Por eso, la cuestión no es únicamente quién avanza más en el desarrollo la inteligencia artificial, sino quién terminará siendo propietario de la inteligencia que la humanidad ha producido colectivamente.

La IA introduce así una concentración inédita: un individuo posee una parte del conocimiento; una universidad, otra; una biblioteca, otra; una empresa, determinados datos. Pero un sistema artificial puede integrar todas esas partes y producir una síntesis que ninguno de sus participantes originales posee individualmente.

Ese sería el verdadero significado del monopolio de la coherencia. Este no consiste necesariamente en poseer toda la información, sino en controlar la capacidad de relacionarla, interpretarla y convertirla en decisiones. Históricamente, el poder no siempre ha pertenecido a quienes acumulaban más información, sino a quienes podían organizarla.

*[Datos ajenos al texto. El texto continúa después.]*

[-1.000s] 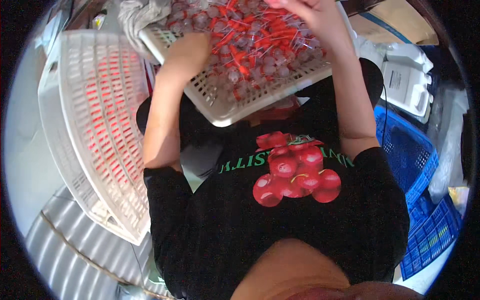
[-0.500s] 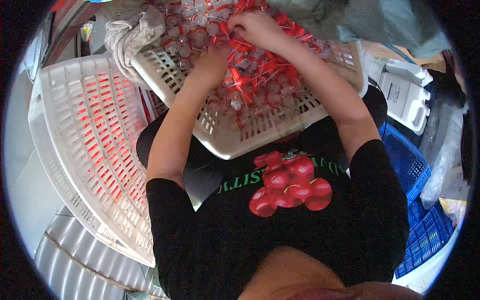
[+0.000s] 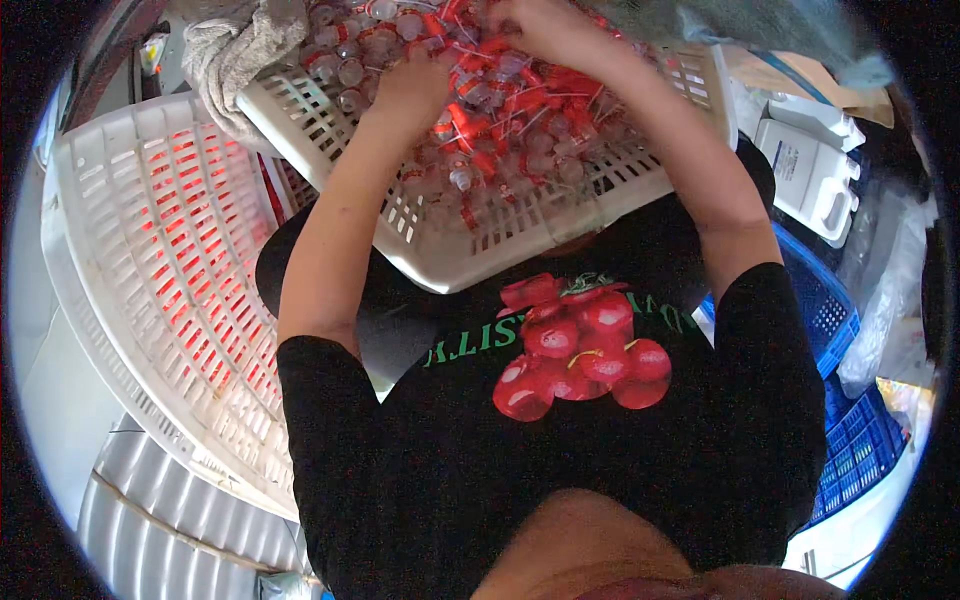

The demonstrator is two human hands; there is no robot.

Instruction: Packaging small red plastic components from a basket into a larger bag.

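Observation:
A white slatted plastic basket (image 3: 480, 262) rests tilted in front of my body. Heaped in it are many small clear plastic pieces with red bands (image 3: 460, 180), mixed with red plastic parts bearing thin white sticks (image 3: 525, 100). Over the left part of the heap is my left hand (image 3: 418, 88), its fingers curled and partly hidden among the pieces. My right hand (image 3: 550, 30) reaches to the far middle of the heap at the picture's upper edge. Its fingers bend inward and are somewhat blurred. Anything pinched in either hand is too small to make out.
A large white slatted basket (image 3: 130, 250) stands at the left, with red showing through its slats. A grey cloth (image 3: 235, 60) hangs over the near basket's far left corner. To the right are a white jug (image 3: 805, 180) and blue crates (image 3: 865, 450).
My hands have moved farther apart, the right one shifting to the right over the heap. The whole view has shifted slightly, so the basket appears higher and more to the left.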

Por eso, el peligro de la IA Alfa no debe reducirse a la posibilidad de que una máquina adquiera conciencia y se vuelva hostil a los seres humanos. Existe un riesgo más próximo: que la humanidad construya una arquitectura capaz de organizar una porción creciente de su conocimiento y termine entregando a unos pocos actores el control sobre esa capacidad, incluyendo los mecanismos mediante los cuales se determina qué puede considerarse verdadero.

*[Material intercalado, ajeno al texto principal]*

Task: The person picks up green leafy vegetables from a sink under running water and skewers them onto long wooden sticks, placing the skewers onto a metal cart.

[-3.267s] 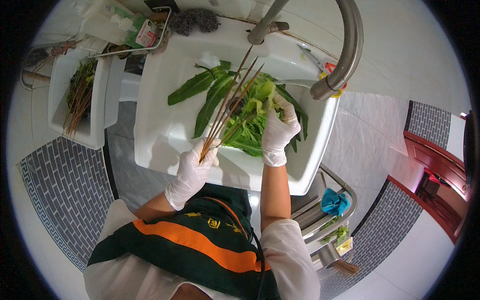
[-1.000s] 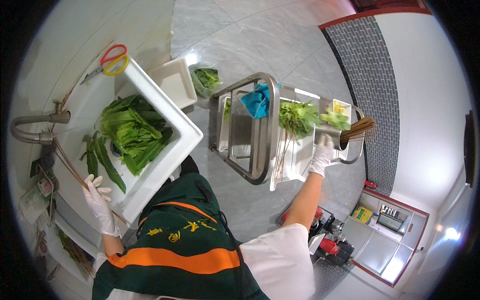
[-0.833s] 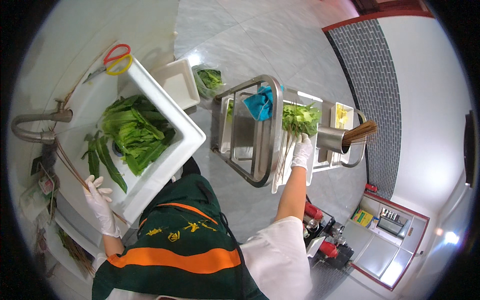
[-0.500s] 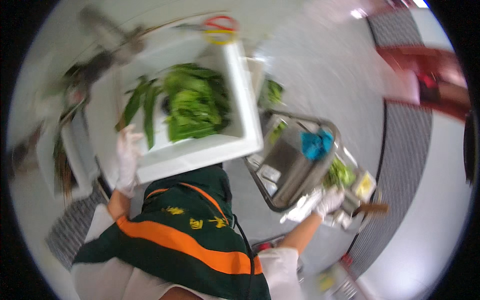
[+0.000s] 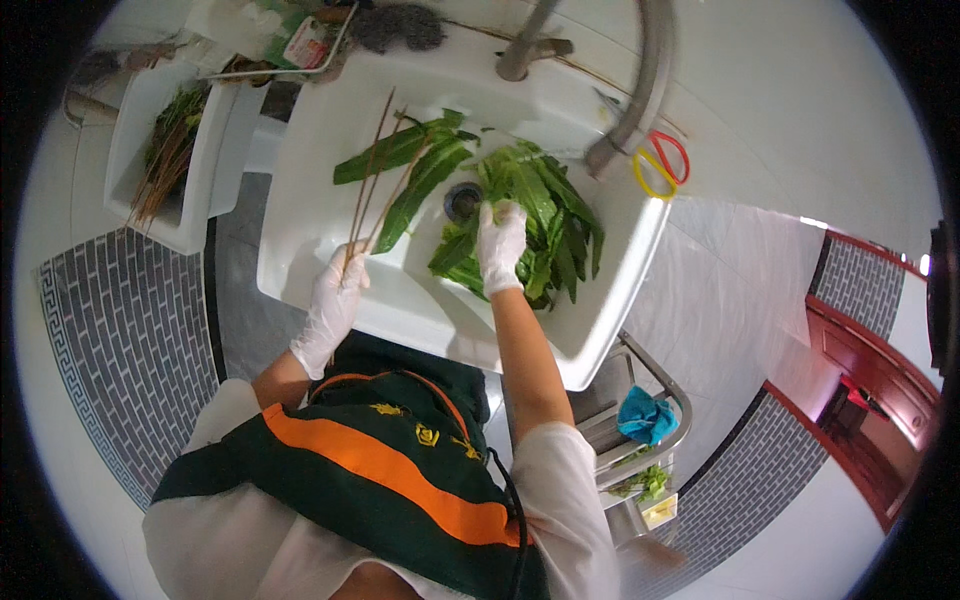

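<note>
In the white sink [image 5: 300, 245] my gloved left hand [image 5: 337, 300] is closed round the lower ends of a few thin brown sticks [image 5: 373, 165], like skewers, which point up and away over the basin. Long green leaves [image 5: 410, 195] lie at their far ends; whether the sticks pierce them I cannot tell. My gloved right hand [image 5: 502, 250] is closed on leafy greens [image 5: 550, 215] heaped in the right half of the sink, its fingertips on the pile's left side. Beside that hand shows the dark round drain [image 5: 463, 203].
A curved metal faucet [image 5: 645, 100] overhangs the sink's far right. Red and yellow scissors handles [image 5: 664, 165] lie at its right rim. Far left, a white bin [image 5: 205, 170] holds greens and brown sticks. At lower right, a blue cloth [image 5: 647, 415] hangs on a metal tray rack [image 5: 682, 400].
My view has swung round toward the sink. My right hand has come from beside the metal tray at the right into the greens. My left hand stays at the sink's near left edge.
</note>
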Action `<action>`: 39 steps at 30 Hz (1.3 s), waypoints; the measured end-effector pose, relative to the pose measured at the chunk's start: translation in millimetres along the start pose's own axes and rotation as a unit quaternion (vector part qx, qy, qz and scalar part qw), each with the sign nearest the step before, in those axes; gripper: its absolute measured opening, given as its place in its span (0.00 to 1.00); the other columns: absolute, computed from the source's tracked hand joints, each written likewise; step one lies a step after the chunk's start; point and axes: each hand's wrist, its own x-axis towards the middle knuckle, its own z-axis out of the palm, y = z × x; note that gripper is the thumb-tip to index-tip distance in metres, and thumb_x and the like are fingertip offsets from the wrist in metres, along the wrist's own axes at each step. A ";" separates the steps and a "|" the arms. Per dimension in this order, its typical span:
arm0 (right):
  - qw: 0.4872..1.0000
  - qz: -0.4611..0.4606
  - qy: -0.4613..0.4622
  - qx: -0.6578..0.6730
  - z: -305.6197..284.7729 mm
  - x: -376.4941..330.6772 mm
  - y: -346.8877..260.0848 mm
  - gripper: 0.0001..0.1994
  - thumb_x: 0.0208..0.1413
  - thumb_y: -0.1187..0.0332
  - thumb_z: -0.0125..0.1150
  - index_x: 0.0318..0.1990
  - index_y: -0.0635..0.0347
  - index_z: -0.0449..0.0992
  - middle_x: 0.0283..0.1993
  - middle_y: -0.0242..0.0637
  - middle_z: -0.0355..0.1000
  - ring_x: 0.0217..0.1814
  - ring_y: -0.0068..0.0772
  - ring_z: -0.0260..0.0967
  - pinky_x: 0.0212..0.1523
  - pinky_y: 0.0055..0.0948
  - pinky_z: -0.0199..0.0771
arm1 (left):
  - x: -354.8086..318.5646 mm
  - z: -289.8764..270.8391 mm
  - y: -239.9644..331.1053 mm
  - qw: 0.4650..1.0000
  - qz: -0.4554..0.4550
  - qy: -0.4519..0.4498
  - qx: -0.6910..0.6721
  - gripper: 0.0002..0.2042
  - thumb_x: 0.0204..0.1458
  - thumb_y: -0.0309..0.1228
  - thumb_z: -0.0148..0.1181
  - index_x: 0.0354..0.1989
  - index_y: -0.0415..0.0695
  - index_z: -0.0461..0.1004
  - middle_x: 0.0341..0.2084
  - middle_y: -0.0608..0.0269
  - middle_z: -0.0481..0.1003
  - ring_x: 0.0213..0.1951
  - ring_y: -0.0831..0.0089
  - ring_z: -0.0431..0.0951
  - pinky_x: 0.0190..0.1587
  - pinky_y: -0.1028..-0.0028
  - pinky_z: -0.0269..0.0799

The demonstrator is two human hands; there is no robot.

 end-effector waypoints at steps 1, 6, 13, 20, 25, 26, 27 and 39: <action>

El conocimiento no desaparecería; seguiría existiendo. Pero podría producirse algo más profundo: la privatización de la capacidad de acceder a él, relacionarlo, interpretarlo, validarlo y convertirlo en decisiones.

El acceso al conocimiento y su monopolio no son solo el miedo arquetípico y atávico que padece la humanidad desde sus registros fundacionales más antiguos, sino también el origen de la desigualdad. La tradición occidental puede dar cuenta de este fenómeno, especialmente la griega y la judeocristiana y, en tiempos modernos, muchas teorías de la justicia, siendo la más relevante la de John Rawls. Sobre este tema ya hemos expuesto en este medio y en Revista Metro.

Tanto en la tradición griega como en la judeocristiana, la desgracia de la humanidad no viene de la desobediencia, sino del hecho de adquirir conocimiento, lo que colocaría al ser humano en igualdad con los dioses.

Por ello, un monopolio de la coherencia podría convertirse en la mayor tragedia del convulsionado mundo actual y, eventualmente, en el precursor de una Cuarta Guerra Mundial, si no se crean a tiempo mecanismos multilaterales capaces de controlar el desarrollo de la inteligencia artificial.